One in three have even worried they may be suffering from Seasonal Affective Disorder (S.A.D) as a result of spending little or no time outside.
Dr Meg Arroll, a psychologist working with Healthspan said: “Research has shown that our brains work differently at different times of the year.
“Being able to hold attention is best at the height of summer and worst in the depths of winter.
“However, memory is at its best during the autumn equinox when the length of day and night are about the same.
“These seasonal variations in brain function are related to the levels of neurotransmitters in the brain, specifically serotonin, which also affects mood.
“Therefore, lack of energy, feeling unmotivated and many of the symptoms people struggle with in winter can be linked to how the seasons affect our brain activity.”
“A Danish also study showed that people who work outdoors are somewhat protected from low mood associated with winter-time which highlights that even in winter it is important we go outside and engage in some sort of outdoors activity.
“We may dread winter, but If you continually tell yourself how horrible winter is, chances are it will feel grim.
“Try and change your internal monologue about this time of year by writing a new script – each morning use positive statements.”
The study, of 2,000 workers found that during the winter months, eight in ten usually go to work in the dark and only head home after daylight has faded.
Almost six in ten even admitted they often take a lunch break for no other reason than to get a small glimpse at daylight before heading back inside for the remainder of the day.
And 56 per cent say there are even some weekends where they don’t leave the house during the light of day.

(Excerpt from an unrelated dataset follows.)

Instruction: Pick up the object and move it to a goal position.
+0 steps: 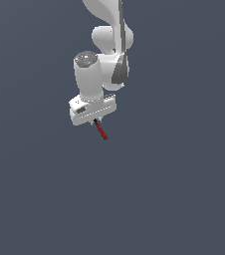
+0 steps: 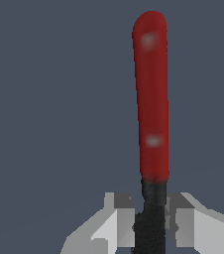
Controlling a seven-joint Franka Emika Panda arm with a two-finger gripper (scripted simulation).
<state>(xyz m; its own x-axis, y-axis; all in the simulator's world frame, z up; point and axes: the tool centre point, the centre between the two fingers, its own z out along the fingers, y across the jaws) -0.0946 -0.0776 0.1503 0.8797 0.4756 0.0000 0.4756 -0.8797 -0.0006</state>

But this leaves many struggling with the ‘long, dark days’ with some saying they are left feeling depressed, unwell, hungry and wanting to binge on TV and movies.
Work also suffers with the average adult starting to feel their mood and productivity drop around 12.47pm.
Fifty-two per cent then find it difficult to concentrate, while 37 per cent admit they are more likely to get side-tracked.
Workers also feel the need for more tea breaks, make more mistakes and struggle to keep up with proceedings in meetings.
More than one in ten even admitted to having a little snooze at work to try and boost their mood.
The survey, carried out via OnePoll.com, also revealed that in winter, despite Public Health England recommendation that everyone should take 10mcg of vitamin D, more than half said they didn’t bother to supplement.
And 20 per cent admit they don’t take extra care to prevent themselves getting ill.
Dr Sarah Brewer, GP said: “It’s worrying that so many people are not topping up their vitamin D during the cold months of the year.
“Vitamin D is vital for immunity, as well as for bones, and deficiency is one reason why some people experience frequent coughs, colds, respiratory infections and even asthma attacks at this time of year.”
Dr Meg Arroll added: “It’s not all doom and gloom though – Christmas and NYE bring people together.
“Life can be go by incredibly quickly, so the festive period gives us a reason to put work to one side and see loved ones.
“Simple things such as all the festive lights and decorations, hot chocolate, snow and even warm baggy clothes can bring a little joy to life if we stop for a moment and appreciate them.”